如何根据 pytorch 中的张量屏蔽前馈层?
pytorch 329
原文标题 :How do I mask a feed forward layer based on tensor in pytorch?
我有一个非常简单的网络,有 2 个输入(x 和 m)。x 大小为 100m 大小为 3
我的网络简直…
f_1 = linear_layer(x)
f_2 = linear_layer(f_1)
f_3 = linear_layer(f_1)
f_4 = linear_layer(f_1)
f_5 = softmax(linear_layer(sum(f_2, f_3, f_4)))
基于向量 m,我想在最终总和和结果梯度计算中归零并忽略 f_2、f_3、f_4。

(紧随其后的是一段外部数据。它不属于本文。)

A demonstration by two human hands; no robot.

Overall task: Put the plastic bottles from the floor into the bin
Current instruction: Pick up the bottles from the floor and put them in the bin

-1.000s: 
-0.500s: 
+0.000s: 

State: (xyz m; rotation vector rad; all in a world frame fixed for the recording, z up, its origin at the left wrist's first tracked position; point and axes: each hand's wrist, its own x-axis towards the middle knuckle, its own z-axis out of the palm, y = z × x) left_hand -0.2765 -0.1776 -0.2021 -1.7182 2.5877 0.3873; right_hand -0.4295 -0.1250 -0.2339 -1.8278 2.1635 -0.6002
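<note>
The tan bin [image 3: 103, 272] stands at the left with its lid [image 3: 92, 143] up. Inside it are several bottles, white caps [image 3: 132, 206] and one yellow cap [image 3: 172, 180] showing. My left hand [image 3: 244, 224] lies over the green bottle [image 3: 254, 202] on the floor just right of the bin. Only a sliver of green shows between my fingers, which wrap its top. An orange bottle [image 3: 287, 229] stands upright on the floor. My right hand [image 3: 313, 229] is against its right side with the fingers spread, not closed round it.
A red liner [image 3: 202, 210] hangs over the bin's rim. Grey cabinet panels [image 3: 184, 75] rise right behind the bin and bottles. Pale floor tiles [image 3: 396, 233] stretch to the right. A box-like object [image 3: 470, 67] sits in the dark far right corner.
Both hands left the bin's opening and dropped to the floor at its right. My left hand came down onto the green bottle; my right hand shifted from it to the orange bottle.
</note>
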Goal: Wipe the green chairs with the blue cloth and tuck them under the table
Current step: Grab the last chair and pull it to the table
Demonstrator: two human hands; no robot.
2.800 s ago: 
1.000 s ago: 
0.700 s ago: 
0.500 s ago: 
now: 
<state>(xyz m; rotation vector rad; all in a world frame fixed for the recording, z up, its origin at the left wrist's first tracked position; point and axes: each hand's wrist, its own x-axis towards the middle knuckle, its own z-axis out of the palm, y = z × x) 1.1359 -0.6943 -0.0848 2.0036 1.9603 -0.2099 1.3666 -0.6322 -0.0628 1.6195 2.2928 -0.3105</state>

有没有办法根据向量 m 创建一个蒙版来实现这一点?
回复
我来回复-
user947659 评论
好的,这就是你的做法。使用列表推导使其更通用:
# example input and output x = torch.ones(5) y = torch.zeros(3) # mask tensor mask = torch.tensor([0, 1, 0]) # initial layer z0 = torch.nn.Linear(5, 5) # layers to potentially mask z1 = torch.nn.Linear(5, 3) z2 = torch.nn.Linear(5, 3) z3 = torch.nn.Linear(5, 3) # defines how the data passes through the layers, specific mask element is applied to each of the maskable layers layer1_output = z0(x) layer2_output = mask[0]*z1(layer1_output) + mask[1]*z2(layer1_output) + mask[2]*z3(layer1_output) # loss function loss = torch.nn.functional.binary_cross_entropy_with_logits(layer2_output, y) # run it and see loss.backward() print(z0.weight.grad) print(z1.weight.grad) print(z2.weight.grad) print(z3.weight.grad)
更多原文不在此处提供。